Unfortunately for those of us present at the session and those of you reading this blog, the AAAS does not automatically make the presentations available (either posting them online or as hardcopy handouts), so I cannot direct you to the source materials just yet. I can, however, suggest you visit a related workshop on the same theme that was held in Venice, Italy, in October 2006. That event was kind of a dry run of the AAAS event and included some of the same participants. Background papers used in that workshop can be found at: http://www.cid.harvard.edu/sustsci/workshops/06sanservolo/index.html
John Holdren, the AAAS President, finished off the session with a presentation on “Sustainability Science: The Way Forward”. He argued that the most important ingredient missing at present is an integrated understanding of what he called an “an agreed map”. What does exist is an understanding and appreciation of the need for research that is interdisciplinary, intersectoral and integrative (across disciplines and scales) to help us think systematically about parts of the terrain that still need to be settled and those we have some confidence in.
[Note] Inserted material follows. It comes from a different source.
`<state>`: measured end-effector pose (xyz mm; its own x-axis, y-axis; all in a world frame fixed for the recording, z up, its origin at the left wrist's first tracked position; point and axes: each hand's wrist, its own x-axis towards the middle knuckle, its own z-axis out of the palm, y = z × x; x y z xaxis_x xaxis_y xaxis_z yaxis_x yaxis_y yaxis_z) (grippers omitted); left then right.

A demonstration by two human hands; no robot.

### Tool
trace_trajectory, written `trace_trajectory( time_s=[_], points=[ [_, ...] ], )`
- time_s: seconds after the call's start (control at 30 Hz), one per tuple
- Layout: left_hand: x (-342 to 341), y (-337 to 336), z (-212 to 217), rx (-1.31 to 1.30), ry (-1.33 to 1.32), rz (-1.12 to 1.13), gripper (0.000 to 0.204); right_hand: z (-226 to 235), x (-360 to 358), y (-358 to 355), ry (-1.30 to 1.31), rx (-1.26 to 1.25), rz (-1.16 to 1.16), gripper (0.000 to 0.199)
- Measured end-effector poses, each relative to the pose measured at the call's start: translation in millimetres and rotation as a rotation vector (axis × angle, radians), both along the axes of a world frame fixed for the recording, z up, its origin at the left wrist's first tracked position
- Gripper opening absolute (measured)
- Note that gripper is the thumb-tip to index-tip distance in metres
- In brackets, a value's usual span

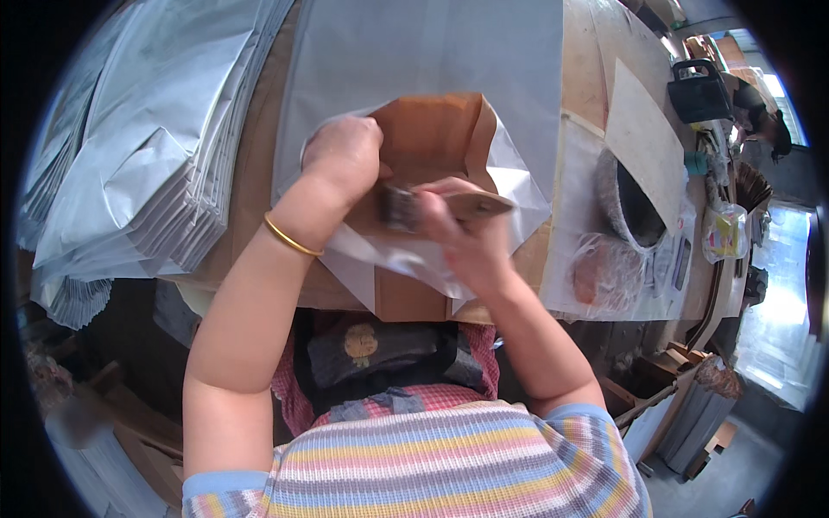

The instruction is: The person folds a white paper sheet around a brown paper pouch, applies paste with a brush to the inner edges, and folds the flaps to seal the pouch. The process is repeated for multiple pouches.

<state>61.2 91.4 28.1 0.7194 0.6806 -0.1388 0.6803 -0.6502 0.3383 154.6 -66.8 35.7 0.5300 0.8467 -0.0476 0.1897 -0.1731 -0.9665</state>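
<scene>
In front of me lies a large silver-white paper bag [414,52], its near end folded open so the brown paper lining [425,125] shows. My left hand [344,155] is closed at the left side of that opening, gripping the bag's edge; the fingertips are partly hidden. Inside the opening, my right hand [466,226] holds a flat brush by its wooden handle [484,205]. The brush's dark head [399,209] points left over the brown paper, blurred by motion. I cannot tell whether the bristles touch the paper.
A stack of silver-white bags [164,147] fills the table's left side. To the right stand a dark round container [635,207] under a pale board [643,138], and crumpled clear plastic [604,272]. A black case [699,91] sits at the far right, with cartons below.
</scene>
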Motion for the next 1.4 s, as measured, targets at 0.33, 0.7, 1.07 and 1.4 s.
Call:
trace_trajectory(
  time_s=[0.33,0.7,1.07,1.4],
  points=[
    [9.4,-7.8,5.8,-0.021,0.217,0.027,0.017,17.7,38.4,-41.5,-0.815,-0.099,-0.129,0.007],
    [17.8,-34.6,8.4,0.354,0.225,-0.174,0.007,-40.6,88.9,-6.7,0.76,0.649,-0.418,0.038],
    [-80.5,-16.3,-45.6,0.391,-0.508,0.095,0.056,-77.3,77.2,5.7,1.408,0.77,0.191,0.043],
    [-58.2,-54.0,-60.9,0.294,-0.101,-0.092,0.062,-87.2,85.7,1.3,1.429,0.661,0.26,0.039]
  ],
)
He noted that there are now numerous initiatives underway to link key institutions and efforts to create a more complete and up-to-date “map”, including:
· The Forum on Science and Innovation for Sustainable Development (mentioned earlier)
· A new Sustainability Science section in the Proceedings of the National Academy of Sciences
· A new initiative of the US National Science Foundation on Human-Environment Systems
· An upcoming symposium of the International Union of Biological Sciences on “Biological Sciences for the 21st Century: Meeting the Challenges of Sustainable Development in an Era of Global Change”
· AAAS Roundtable on Sustainability Science Programs (discussed below)
In closing, Holdren posed a set of questions to the audience, including:
· How to make participation a key element of these processes? (in response, he mentioned again the idea of scientists committing to tithe 10% of their time to working directly with the people we want to help; joining committees that matter; etc.)
· How to bring about the genuine “co-production” of knowledge with both local people and decision-makers (in order to learn from them and inform and influence policy and practice)?
· How to develop a common language to help communicate the complexity and dynamic nature of sustainability science while ensuring we can identify practical and effective approaches and applications (for this, he said, we should learn from other applied sciences)?